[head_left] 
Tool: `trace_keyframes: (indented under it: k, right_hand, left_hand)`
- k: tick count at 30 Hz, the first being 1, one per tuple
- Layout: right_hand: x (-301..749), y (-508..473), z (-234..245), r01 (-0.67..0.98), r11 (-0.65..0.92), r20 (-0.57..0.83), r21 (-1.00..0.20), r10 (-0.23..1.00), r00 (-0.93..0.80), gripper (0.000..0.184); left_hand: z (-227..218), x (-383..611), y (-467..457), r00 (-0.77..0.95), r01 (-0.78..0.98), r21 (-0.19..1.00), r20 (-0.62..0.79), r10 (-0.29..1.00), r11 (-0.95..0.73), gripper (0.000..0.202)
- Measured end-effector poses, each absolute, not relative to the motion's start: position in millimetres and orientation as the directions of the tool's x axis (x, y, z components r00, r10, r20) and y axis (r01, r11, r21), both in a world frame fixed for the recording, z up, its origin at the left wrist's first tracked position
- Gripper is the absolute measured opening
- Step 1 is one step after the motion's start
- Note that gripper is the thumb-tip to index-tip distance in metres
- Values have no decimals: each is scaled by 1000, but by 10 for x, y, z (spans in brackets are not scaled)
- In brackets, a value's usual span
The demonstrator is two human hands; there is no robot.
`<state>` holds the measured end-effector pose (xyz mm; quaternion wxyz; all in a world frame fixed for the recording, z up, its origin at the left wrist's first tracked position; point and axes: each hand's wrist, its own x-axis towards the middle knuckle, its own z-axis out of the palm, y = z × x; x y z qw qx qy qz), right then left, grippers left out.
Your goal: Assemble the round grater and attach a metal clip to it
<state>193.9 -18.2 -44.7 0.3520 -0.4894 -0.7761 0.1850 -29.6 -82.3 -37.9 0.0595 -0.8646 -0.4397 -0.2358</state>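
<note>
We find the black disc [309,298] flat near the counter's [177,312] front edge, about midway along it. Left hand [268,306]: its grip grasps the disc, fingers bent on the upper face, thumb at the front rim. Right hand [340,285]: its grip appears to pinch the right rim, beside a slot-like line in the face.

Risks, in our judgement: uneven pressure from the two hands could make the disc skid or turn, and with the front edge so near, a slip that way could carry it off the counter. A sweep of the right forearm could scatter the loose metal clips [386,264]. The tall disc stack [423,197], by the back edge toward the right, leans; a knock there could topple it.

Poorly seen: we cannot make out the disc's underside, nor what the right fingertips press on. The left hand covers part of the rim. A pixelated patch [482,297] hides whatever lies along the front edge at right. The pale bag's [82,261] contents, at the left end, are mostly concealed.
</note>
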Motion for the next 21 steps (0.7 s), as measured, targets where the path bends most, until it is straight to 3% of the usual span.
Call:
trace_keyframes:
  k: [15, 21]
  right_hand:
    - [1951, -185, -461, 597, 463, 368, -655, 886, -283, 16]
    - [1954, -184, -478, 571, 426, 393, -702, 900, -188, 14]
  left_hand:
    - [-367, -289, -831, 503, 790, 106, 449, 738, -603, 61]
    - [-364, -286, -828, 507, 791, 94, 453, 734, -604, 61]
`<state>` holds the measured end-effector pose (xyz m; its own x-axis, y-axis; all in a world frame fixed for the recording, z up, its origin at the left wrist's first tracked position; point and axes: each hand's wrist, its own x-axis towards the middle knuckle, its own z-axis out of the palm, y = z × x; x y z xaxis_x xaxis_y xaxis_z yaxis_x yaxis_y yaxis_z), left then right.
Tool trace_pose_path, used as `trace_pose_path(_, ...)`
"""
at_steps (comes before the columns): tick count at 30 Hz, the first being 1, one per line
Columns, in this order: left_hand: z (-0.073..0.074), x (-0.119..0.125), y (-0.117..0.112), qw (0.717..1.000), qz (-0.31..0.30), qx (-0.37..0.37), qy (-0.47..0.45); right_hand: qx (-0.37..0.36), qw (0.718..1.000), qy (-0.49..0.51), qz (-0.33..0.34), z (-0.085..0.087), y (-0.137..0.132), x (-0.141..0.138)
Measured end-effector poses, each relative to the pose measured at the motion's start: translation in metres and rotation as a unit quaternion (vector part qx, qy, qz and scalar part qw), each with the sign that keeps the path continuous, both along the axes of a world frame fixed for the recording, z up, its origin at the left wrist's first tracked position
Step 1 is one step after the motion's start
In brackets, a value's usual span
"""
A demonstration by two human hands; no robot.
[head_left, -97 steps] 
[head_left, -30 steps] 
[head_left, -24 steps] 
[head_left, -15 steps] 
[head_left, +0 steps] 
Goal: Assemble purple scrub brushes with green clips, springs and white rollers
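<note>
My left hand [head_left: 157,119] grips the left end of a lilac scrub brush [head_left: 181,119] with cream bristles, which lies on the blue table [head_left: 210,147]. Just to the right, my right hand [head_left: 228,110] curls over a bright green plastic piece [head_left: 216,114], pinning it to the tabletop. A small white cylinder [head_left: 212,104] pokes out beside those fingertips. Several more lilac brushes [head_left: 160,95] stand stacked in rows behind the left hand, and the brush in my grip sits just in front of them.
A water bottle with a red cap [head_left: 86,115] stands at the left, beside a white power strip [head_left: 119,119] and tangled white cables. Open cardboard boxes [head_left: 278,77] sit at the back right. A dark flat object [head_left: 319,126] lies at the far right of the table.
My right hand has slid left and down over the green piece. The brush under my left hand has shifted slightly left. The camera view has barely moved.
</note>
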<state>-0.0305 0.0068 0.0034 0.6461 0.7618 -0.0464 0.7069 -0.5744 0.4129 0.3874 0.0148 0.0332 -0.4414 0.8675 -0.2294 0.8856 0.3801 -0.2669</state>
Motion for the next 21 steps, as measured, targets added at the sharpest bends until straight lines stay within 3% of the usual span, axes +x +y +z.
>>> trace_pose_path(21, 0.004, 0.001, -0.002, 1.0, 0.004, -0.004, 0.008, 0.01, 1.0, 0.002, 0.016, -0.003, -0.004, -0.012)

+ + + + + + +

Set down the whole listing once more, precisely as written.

[head_left] 
Tool: `trace_keyframes: (indented under it: k, right_hand, left_hand)`
- k: tick count at 30 Hz, the first being 1, one per tuple
- Layout: right_hand: x (-301..749), y (-508..473), z (-234..245), r01 (-0.67..0.98), r11 (-0.65..0.92), r20 (-0.57..0.83), r21 (-1.00..0.20), r10 (-0.23..1.00), r00 (-0.93..0.80), gripper (0.000..0.184); left_hand: z (-227..218), x (-383..611), y (-467..457), r00 (-0.77..0.95), r01 (-0.78..0.98), r21 (-0.19..1.00), r20 (-0.62..0.79), r10 (-0.29..1.00), r11 (-0.95..0.73), gripper (0.000..0.202)
- Measured end-effector poses, each absolute, not relative to the motion's start: position in millimetres and orientation as the directions of the tool's x axis (x, y, z components r00, r10, r20) and y axis (r01, r11, r21), both in a world frame fixed for the recording, z up, its origin at the left wrist's first tracked position
- Gripper is the absolute measured opening
- Step 1 is one step after the motion's start
- Note that gripper is the thumb-tip to index-tip distance in metres
- Values have no decimals: each is scaled by 1000, but by 10 for x, y, z (spans in brackets are not scaled)
- In brackets, a value's usual span
The demonstrator is two human hands; there is no robot.
`<state>` holds the measured end-effector pose (xyz mm; quaternion wxyz; all in a world frame fixed for the recording, z up, its origin at the left wrist's first tracked position; point and axes: each hand's wrist, its own x-axis towards the middle knuckle, its own z-axis out of the palm, y = z × x; x y z qw qx qy qz), right then left, grippers left out.
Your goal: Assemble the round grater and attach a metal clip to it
<state>193.9 -18.2 -44.7 0.3520 -0.4894 -0.7761 0.1850 -29.6 -82.3 -37.9 0.0595 -0.8646 -0.4397 -0.2358</state>
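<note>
We find the black disc [309,298] flat near the counter's [177,312] front edge, about midway along it. Left hand [268,306]: its grip grasps the disc, fingers bent on the upper face, thumb at the front rim. Right hand [340,285]: its grip appears to pinch the right rim, beside a slot-like line in the face.

Risks, in our judgement: uneven pressure from the two hands could make the disc skid or turn, and with the front edge so near, a slip that way could carry it off the counter. A sweep of the right forearm could scatter the loose metal clips [386,264]. The tall disc stack [423,197], by the back edge toward the right, leans; a knock there could topple it.

Poorly seen: we cannot make out the disc's underside, nor what the right fingertips press on. The left hand covers part of the rim. A pixelated patch [482,297] hides whatever lies along the front edge at right. The pale bag's [82,261] contents, at the left end, are mostly concealed.
</note>
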Motion for the next 21 steps (0.7 s), as measured, targets where the path bends most, until it is straight to 3% of the usual span.
Call:
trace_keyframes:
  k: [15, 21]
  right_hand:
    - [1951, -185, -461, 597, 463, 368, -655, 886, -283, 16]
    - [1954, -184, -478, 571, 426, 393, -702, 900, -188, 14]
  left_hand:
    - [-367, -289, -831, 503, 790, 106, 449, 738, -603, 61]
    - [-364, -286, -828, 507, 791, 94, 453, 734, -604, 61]
`<state>` holds the measured end-effector pose (xyz m; its own x-axis, y-axis; all in a world frame fixed for the recording, z up, its origin at the left wrist's first tracked position; point and axes: each hand's wrist, its own x-axis towards the middle knuckle, its own z-axis out of the palm, y = z × x; x y z xaxis_x xaxis_y xaxis_z yaxis_x yaxis_y yaxis_z), left then right.
Tool trace_pose_path, used as `trace_pose_path(_, ...)`
"""
at_steps (comes before the columns): tick count at 30 Hz, the first being 1, one per line
Columns, in this order: left_hand: z (-0.073..0.074), x (-0.119..0.125), y (-0.117..0.112), qw (0.717..1.000), qz (-0.31..0.30), qx (-0.37..0.37), qy (-0.47..0.45); right_hand: qx (-0.37..0.36), qw (0.718..1.000), qy (-0.49..0.51), qz (-0.33..0.34), z (-0.085..0.087), y (-0.137..0.132), x (-0.141..0.138)
Measured end-effector poses, each relative to the pose measured at the motion's start: translation in metres and rotation as a unit quaternion (vector part qx, qy, qz and scalar part qw), each with the sign that keeps the path continuous, both along the axes of a world frame fixed for the recording, z up, its origin at the left wrist's first tracked position
Step 1 is one step after the motion's start
In brackets, a value's usual span
"""
A demonstration by two human hands; no robot.
[head_left, -97 steps] 
[head_left, -30 steps] 
[head_left, -24 steps] 
[head_left, -15 steps] 
[head_left, +0 steps] 
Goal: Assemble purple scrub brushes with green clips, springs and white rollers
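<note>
My left hand [head_left: 157,119] grips the left end of a lilac scrub brush [head_left: 181,119] with cream bristles, which lies on the blue table [head_left: 210,147]. Just to the right, my right hand [head_left: 228,110] curls over a bright green plastic piece [head_left: 216,114], pinning it to the tabletop. A small white cylinder [head_left: 212,104] pokes out beside those fingertips. Several more lilac brushes [head_left: 160,95] stand stacked in rows behind the left hand, and the brush in my grip sits just in front of them.
A water bottle with a red cap [head_left: 86,115] stands at the left, beside a white power strip [head_left: 119,119] and tangled white cables. Open cardboard boxes [head_left: 278,77] sit at the back right. A dark flat object [head_left: 319,126] lies at the far right of the table.
My right hand has slid left and down over the green piece. The brush under my left hand has shifted slightly left. The camera view has barely moved.
</note>
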<state>-0.0305 0.0068 0.0034 0.6461 0.7618 -0.0464 0.7069 -0.5744 0.4129 0.3874 0.0148 0.0332 -0.4414 0.8675 -0.2294 0.8856 0.3801 -0.2669</state>
Motion for the next 21 steps, as measured, targets added at the sharpest bends until straight lines stay within 3% of the usual span, axes +x +y +z.
>>> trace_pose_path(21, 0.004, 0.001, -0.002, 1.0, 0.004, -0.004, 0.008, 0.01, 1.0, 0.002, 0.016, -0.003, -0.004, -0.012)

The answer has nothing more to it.